The Garden of Eden by Brueghel the Elder and Rubens
The Garden of Eden by Brueghel the Elder and Rubens

Flemish painters Jan Brueghel the Elder and Peter Paulus Rubens collaborated on several occasions, even signing works together. There are several examples of this shared authorship, such as in his series of The senses with paintings dedicated to sight, hearing or smell.


The Garden of Eden by Brueghel and Rubens

And they also shared canvas in this work from 1615, which is one of the great jewels treasured by the Maurithuis Museum in The Hague, in the Netherlands.

Both sign the work and already in that inscription are the keys to know who did what.

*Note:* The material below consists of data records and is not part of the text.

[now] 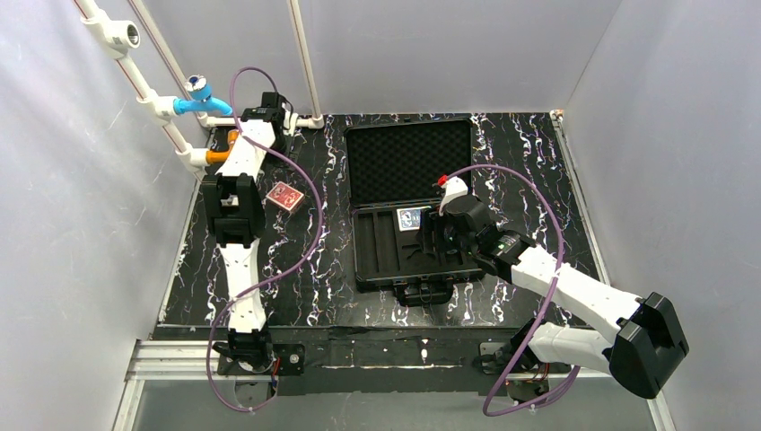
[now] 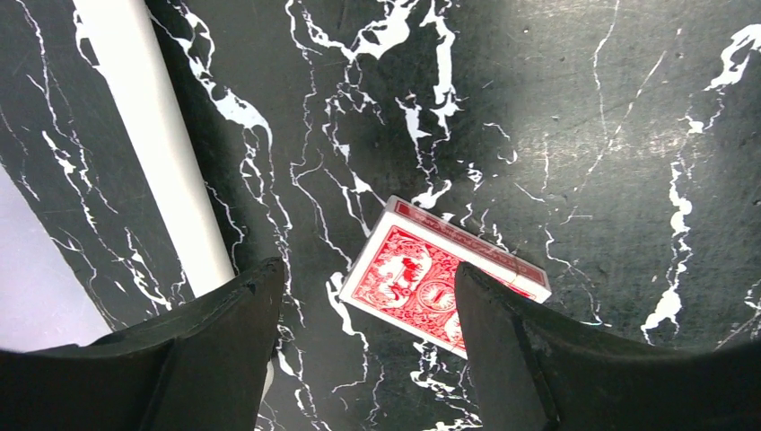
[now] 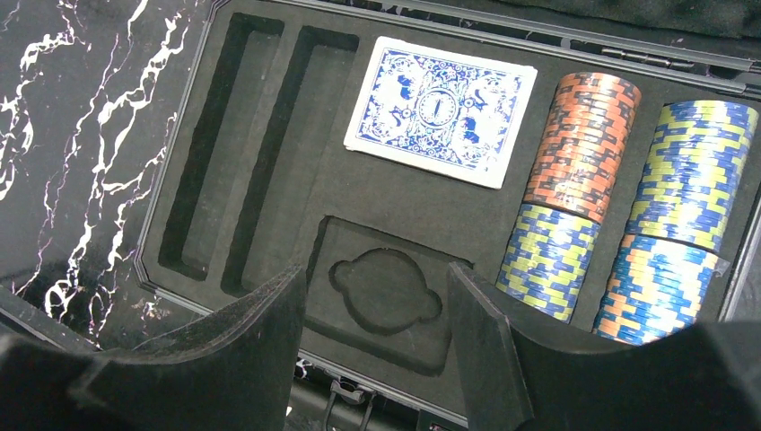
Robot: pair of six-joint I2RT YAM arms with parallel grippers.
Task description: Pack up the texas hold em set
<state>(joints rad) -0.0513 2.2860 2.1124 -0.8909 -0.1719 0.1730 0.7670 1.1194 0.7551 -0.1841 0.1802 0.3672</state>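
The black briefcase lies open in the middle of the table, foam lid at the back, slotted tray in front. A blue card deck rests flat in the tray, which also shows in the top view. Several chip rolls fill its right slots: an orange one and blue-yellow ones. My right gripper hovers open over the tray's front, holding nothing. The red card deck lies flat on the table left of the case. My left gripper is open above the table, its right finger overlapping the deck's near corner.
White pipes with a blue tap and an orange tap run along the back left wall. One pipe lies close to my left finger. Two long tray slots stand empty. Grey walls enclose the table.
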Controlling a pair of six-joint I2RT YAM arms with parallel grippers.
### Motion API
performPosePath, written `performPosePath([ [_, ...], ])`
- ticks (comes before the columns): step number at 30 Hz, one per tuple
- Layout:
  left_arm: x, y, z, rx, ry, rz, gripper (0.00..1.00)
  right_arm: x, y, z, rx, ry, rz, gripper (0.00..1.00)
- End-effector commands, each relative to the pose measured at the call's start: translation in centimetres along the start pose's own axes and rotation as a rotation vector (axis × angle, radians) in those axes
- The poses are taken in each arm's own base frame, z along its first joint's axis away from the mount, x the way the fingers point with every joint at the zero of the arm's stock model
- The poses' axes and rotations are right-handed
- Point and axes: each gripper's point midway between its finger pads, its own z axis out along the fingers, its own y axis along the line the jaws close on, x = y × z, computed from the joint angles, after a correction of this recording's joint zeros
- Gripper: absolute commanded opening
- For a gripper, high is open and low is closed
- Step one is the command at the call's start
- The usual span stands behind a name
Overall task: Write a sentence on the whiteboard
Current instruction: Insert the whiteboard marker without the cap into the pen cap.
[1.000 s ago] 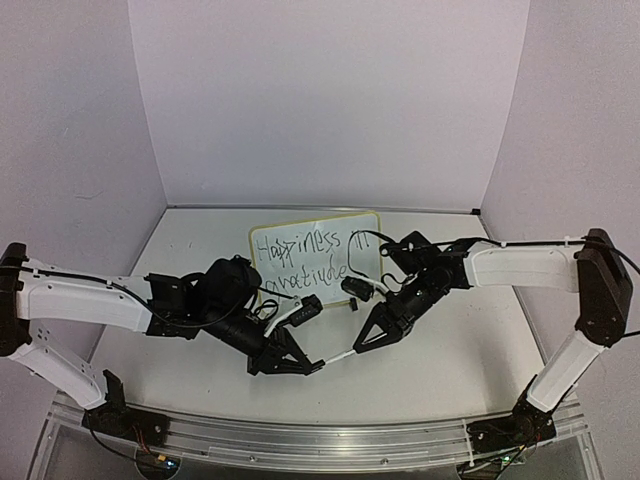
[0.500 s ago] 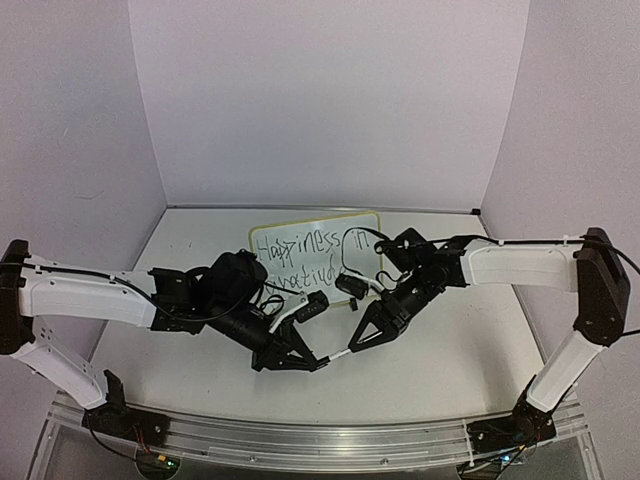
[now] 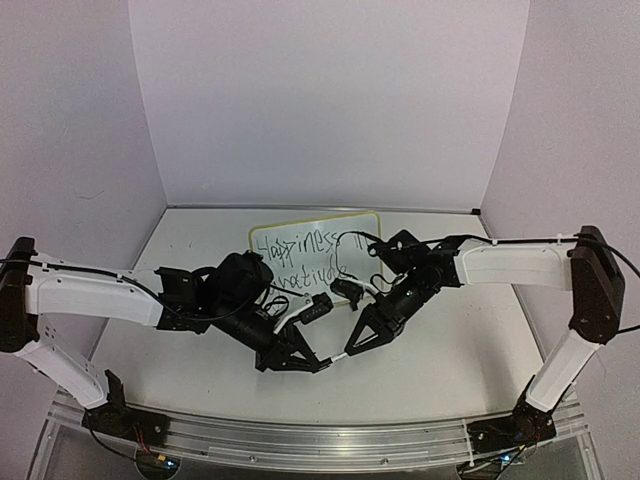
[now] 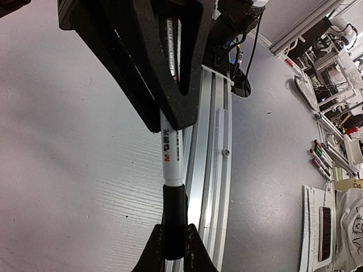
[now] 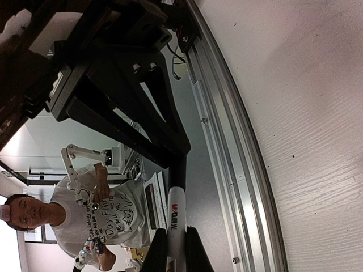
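Desk: white desk (image 3: 450,350), lilac walls (image 3: 330,100) behind.
Whiteboard: whiteboard (image 3: 315,224) mid-desk toward the far edge, sentence (image 3: 300,246) on it.
Left jaws: clenched on marker (image 4: 172,156) barrel, toward near edge.
Right jaws: clenched on its black cap (image 4: 174,215).

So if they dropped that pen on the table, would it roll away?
Probably: the marker has a smooth round barrel, so it would likely roll on the flat table. It looks stiff, running straight between the left fingers and the right fingers. Being slim plastic, it is probably light.
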Motion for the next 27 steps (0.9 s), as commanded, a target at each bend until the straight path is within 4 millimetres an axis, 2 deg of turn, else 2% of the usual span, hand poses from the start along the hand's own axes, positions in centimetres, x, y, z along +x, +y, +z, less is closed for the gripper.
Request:
performPosePath([
  [1, -6.5, -1.3, -0.8, 0.014, -0.191, 0.137, 0.0, -1.0, 2.0, 0.9, -0.045, 0.013, -0.087, 0.0],
  [27, -11.0, -1.5, -2.1, -0.007, -0.32, 0.238, 0.0, -0.5, 2.4, 2.5, -0.062, 0.059, -0.091, 0.0],
])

It can be read on the left “Petri Pauli Rubens FIGR”, and on the other side “IBrueghel FEC.”. It can therefore be deduced that Rubens painted the figures, while Brueghel was the author of the landscape and numerous animals. But in addition to the information in the rubrics, the very different technique that both painters had also differentiates them.

When we look at the characters of Adam and Eve, we clearly see brushstrokes much broader than those that make up the vegetation and animal repertoire. Which also makes us distinguish that not all the animals were made by Brueghel, since Rubens' style is distinguished by elements such as the horse, the snake or the tree itself from which the apple is plucked, causing original sin.

InActually, Jan Brueghel the Elder (one of the sons of the great Pieter Bruegel the Elder), was a true specialist in painting flowers and fauna. Much of the output that came out of his Antwerp workshop focused on those themes. And it was in that Belgian city, where he arrived after a long stay in Rome and Milan, that he met his neighbor Rubens, with whom not only did he make up to twenty collaborations, they also became friends.

The scene tells us about the moment in which Eve gives Adam a taste of the sinful apple. But that biblical passage is the perfect excuse to paint a fabulous Eden or paradise, where there is a truly fantastic repertoire of fauna, in which Brueghel's fine brush expands on endless details, whether it is when representing a great camel to paint the tiny feathers of a bird.

Undoubtedly this type of compositions was a magnificent showcase to show the artistic virtues of these two masters. They are spectacular paintings, overwhelming. And of course, as both of you were highly valued painters, when they combined their talent they knew how to get a succulent price for their work, and great fortunes were capable of paying disproportionate sums for it. Both during the lifetime of the two artists, and later, since on the same canvas there is the signature of two of the greatest painters of the flemish art of the Baroque.